→ **ABOUT THIS TASK**
All of the records are to be copied out exactly, with nothing left out.

→ **EXTRACTED INFORMATION**
Segment Open
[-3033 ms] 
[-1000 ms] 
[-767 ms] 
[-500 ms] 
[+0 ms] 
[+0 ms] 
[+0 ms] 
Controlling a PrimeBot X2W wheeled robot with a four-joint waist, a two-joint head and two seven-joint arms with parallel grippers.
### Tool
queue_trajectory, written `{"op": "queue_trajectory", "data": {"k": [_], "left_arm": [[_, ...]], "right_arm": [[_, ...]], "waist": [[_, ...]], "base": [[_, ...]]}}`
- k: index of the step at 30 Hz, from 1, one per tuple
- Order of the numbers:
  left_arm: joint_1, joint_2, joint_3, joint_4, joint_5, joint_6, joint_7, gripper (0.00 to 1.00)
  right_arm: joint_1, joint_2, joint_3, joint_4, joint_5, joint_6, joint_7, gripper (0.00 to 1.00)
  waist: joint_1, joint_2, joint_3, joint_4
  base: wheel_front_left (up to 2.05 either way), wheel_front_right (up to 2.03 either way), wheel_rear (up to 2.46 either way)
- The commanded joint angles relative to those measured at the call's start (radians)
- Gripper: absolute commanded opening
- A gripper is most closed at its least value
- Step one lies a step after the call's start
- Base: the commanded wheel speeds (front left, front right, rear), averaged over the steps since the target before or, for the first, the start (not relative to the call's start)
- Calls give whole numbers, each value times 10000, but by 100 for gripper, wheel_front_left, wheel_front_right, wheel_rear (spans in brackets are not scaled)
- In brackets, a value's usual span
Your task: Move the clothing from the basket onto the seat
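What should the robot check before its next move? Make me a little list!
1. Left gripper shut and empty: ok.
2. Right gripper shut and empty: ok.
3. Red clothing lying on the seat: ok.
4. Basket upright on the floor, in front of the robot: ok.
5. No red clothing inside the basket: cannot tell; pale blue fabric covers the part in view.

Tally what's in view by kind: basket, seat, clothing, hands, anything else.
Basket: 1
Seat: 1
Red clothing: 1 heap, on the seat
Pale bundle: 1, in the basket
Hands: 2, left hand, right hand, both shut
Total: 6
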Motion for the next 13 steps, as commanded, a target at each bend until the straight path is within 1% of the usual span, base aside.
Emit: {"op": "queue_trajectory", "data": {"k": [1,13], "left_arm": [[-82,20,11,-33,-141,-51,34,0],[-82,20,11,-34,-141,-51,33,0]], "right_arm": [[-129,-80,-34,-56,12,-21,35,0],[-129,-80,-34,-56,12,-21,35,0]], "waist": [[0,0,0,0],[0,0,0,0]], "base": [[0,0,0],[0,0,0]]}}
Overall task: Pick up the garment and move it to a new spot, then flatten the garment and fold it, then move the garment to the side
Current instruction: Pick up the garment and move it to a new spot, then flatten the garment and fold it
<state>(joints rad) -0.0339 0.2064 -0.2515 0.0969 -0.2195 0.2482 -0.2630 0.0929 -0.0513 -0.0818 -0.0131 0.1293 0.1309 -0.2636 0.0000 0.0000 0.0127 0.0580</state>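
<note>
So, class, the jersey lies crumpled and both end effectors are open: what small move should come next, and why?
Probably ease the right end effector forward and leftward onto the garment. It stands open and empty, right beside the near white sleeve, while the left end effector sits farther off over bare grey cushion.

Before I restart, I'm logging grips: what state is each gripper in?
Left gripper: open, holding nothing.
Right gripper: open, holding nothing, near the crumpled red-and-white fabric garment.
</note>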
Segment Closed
→ **RESULT OF THE EXERCISE**
[-3033 ms] 
[-1000 ms] 
[-767 ms] 
[-500 ms] 
[+0 ms] 
[+0 ms] 
[+0 ms] 
Controlling a PrimeBot X2W wheeled robot with a four-joint waist, a two-joint head and two seven-joint arms with parallel grippers.
### Tool
queue_trajectory, written `{"op": "queue_trajectory", "data": {"k": [_], "left_arm": [[_, ...]], "right_arm": [[_, ...]], "waist": [[_, ...]], "base": [[_, ...]]}}`
- k: index of the step at 30 Hz, from 1, one per tuple
- Order of the numbers:
  left_arm: joint_1, joint_2, joint_3, joint_4, joint_5, joint_6, joint_7, gripper (0.00 to 1.00)
  right_arm: joint_1, joint_2, joint_3, joint_4, joint_5, joint_6, joint_7, gripper (0.00 to 1.00)
  waist: joint_1, joint_2, joint_3, joint_4
  base: wheel_front_left (up to 2.05 either way), wheel_front_right (up to 2.03 either way), wheel_rear (up to 2.46 either way)
- The commanded joint angles relative to those measured at the call's start (radians)
- Gripper: absolute commanded opening
- A gripper is most closed at its least value
- Step one lies a step after the call's start
- Base: the commanded wheel speeds (front left, front right, rear), averaged over the steps since the target before or, for the first, the start (not relative to the call's start)
- Calls give whole numbers, each value times 10000, but by 100 for gripper, wheel_front_left, wheel_front_right, wheel_rear (spans in brackets are not scaled)
- In brackets, a value's usual span
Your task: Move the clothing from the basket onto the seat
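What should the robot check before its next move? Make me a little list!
1. Left gripper shut and empty: ok.
2. Right gripper shut and empty: ok.
3. Red clothing lying on the seat: ok.
4. Basket upright on the floor, in front of the robot: ok.
5. No red clothing inside the basket: cannot tell; pale blue fabric covers the part in view.

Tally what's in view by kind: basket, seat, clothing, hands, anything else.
Basket: 1
Seat: 1
Red clothing: 1 heap, on the seat
Pale bundle: 1, in the basket
Hands: 2, left hand, right hand, both shut
Total: 6
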Motion for the next 13 steps, as commanded, a target at each bend until the straight path is within 1% of the usual span, base aside.
Emit: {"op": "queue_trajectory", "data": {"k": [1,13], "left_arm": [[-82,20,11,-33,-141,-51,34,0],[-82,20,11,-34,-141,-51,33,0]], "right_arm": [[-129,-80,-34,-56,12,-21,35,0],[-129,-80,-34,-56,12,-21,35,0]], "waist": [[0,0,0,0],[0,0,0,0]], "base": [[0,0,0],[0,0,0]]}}
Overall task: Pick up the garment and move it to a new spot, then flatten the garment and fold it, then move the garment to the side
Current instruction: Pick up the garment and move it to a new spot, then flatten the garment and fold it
<state>(joints rad) -0.0339 0.2064 -0.2515 0.0969 -0.2195 0.2482 -0.2630 0.0929 -0.0513 -0.0818 -0.0131 0.1293 0.1309 -0.2636 0.0000 0.0000 0.0127 0.0580</state>
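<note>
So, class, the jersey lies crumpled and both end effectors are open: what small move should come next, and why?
Probably ease the right end effector forward and leftward onto the garment. It stands open and empty, right beside the near white sleeve, while the left end effector sits farther off over bare grey cushion.

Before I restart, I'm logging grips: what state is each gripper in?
Left gripper: open, holding nothing.
Right gripper: open, holding nothing, near the crumpled red-and-white fabric garment.
</note>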

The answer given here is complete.